He got first pick, then I got a turn. But only one. My introduction to owning and raising my own herd of cattle would begin with one cow. We weren't married yet. "Why not?" I asked.

"You never know when you're gonna have to sell them," he said, and yawned. "If it's a dry year, or she doesn't get bred or she loses a calf, or the market goes way up and you just can't pass up the opportunity, she goes to town." Meaning the sales yard, the slaughterhouse, the meatpacking plant, the supermarket.

"Oh." I eyeballed the heifers. They were mostly Brahma crosses, blacks and reds, and some Santa Gertrudis, white markings like spilled milk on their redrock-colored faces, legs, and bellies. I tried to remember everything Keith had taught me—straight back, good angle from hip bone to croup, not too high-headed, no whites of the eyes. My horse shifted beneath me.

"Choose carefully," Keith reminded me as he squinted at the herd from under the brim of his hat.

A near-black heifer stood in the middle, her ears nearly as long as her face, her legs long, too, like a colt's or a deer's. A sheen of red outlined her neck, chest, and belly, and ran down the insides of her legs. She had the Brahma hump of fat above her withers—the red there, too, and along her backbone—and dewlaps at her throat. I kept my eye on her. [End Page 1]

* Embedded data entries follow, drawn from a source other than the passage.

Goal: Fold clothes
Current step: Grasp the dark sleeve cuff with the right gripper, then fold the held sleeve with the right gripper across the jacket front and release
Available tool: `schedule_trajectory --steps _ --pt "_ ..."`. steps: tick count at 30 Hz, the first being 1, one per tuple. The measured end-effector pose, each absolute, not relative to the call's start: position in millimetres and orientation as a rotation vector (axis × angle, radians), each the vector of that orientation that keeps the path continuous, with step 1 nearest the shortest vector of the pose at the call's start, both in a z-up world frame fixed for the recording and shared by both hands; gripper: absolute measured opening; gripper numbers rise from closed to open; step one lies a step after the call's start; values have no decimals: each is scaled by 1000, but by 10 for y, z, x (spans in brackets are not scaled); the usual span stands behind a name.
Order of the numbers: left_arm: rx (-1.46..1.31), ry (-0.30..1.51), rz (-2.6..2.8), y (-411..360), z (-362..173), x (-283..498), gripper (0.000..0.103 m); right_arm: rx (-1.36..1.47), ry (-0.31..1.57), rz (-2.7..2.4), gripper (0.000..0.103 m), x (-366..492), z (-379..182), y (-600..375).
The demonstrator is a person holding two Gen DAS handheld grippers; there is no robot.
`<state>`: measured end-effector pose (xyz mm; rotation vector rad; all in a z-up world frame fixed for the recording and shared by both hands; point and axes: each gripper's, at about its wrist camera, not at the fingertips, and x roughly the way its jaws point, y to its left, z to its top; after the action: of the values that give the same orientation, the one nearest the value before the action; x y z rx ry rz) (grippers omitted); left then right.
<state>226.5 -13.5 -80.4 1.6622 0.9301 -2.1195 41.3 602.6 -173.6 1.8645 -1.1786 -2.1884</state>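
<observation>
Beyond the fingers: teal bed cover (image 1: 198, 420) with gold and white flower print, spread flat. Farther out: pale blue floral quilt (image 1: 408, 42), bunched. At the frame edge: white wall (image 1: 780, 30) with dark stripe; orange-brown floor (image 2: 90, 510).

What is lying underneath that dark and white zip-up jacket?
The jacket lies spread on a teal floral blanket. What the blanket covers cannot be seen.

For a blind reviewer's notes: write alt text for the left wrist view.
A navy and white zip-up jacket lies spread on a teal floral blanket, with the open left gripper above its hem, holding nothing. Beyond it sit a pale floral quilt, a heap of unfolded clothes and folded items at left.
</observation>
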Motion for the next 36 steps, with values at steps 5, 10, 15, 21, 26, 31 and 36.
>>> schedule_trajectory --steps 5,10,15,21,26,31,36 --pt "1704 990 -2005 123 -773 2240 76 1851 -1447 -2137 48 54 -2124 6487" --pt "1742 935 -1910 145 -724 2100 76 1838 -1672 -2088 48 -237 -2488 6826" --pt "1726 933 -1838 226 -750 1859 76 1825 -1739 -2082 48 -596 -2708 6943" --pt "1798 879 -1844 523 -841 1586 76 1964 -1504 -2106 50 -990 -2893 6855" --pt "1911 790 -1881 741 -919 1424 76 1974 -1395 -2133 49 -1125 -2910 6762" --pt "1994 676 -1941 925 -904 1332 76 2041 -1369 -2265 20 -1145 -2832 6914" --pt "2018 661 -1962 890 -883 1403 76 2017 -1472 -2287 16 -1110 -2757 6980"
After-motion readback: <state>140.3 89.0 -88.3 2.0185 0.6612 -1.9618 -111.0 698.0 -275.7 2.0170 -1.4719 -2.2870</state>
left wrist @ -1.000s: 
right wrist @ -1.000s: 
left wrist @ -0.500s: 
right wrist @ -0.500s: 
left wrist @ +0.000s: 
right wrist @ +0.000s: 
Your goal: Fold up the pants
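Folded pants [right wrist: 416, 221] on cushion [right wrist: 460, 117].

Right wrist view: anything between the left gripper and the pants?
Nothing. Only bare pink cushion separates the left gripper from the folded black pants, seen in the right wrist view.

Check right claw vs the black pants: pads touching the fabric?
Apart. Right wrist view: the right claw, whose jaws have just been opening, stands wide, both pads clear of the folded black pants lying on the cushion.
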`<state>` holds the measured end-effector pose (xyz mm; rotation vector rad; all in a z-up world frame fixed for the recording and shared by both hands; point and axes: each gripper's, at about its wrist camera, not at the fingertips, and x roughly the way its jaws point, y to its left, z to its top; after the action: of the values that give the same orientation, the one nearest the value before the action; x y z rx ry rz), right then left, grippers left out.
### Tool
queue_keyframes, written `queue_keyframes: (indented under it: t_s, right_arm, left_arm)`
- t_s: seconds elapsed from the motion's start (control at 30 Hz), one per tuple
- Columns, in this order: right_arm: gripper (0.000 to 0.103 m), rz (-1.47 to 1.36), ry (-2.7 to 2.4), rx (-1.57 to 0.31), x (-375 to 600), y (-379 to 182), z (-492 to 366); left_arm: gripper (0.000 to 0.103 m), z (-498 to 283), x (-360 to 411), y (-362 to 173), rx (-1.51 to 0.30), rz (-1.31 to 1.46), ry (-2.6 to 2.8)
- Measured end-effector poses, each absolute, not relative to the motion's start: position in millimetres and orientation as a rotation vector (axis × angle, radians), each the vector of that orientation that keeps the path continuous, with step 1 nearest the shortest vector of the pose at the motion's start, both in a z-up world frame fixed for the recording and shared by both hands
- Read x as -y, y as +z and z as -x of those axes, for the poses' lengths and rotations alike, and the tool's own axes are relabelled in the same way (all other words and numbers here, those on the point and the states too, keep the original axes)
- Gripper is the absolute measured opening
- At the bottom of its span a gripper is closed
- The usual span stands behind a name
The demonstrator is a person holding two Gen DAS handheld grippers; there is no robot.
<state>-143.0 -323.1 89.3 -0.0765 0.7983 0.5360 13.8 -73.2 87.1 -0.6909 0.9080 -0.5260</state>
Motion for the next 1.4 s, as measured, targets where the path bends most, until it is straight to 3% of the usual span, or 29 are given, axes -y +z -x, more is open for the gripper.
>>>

Keith picked a pretty red heifer, one with not much Brahma showing and a splash of white above one eye that looked like a question mark. "Well?" he said.

I pointed. "That one."

He lifted his reins and his horse took a step forward. "You're sure?" The heifer stiffened, ready to bolt. "She's a little high-headed. There's a lot of other heifers here." He rode across the corral.

The heifer moved into the thick of the herd and disappeared, but soon enough her head raised above the others, her ears twisting back and forth, one eye on him, one on me.

"Yep," I said. "That one."

Keith didn't tell me that day the other reasons you might have to sell your cows. Like when your husband decides he wants to buy more farming equipment but he has to make a payment to the bank on an already too-big note first. Or he decides there's no money in the cattle business anymore, and if he sold off more cows he could get better established in his side business of specialized bulldozer work, where he thinks there is money. Or the other reason: simply because someone tells you you have to.

I just walked about a mile and a half up a dirt road that wraps around the side of a mountain, my dogs sometimes at my heels but more often sprinting after jackrabbits they flushed from the sagebrush. Technically I am trespassing, having climbed over a locked gate to get here; on the level of the spirit, however, I feel I have a right to be here. Not because it's all Earth and none of us own any of it, but because this earth, from the locked gate clear up the mountain to the national forest, used to be "owned" by my great-aunt, "Sister"—my grandmother's sister—and her husband, Ed.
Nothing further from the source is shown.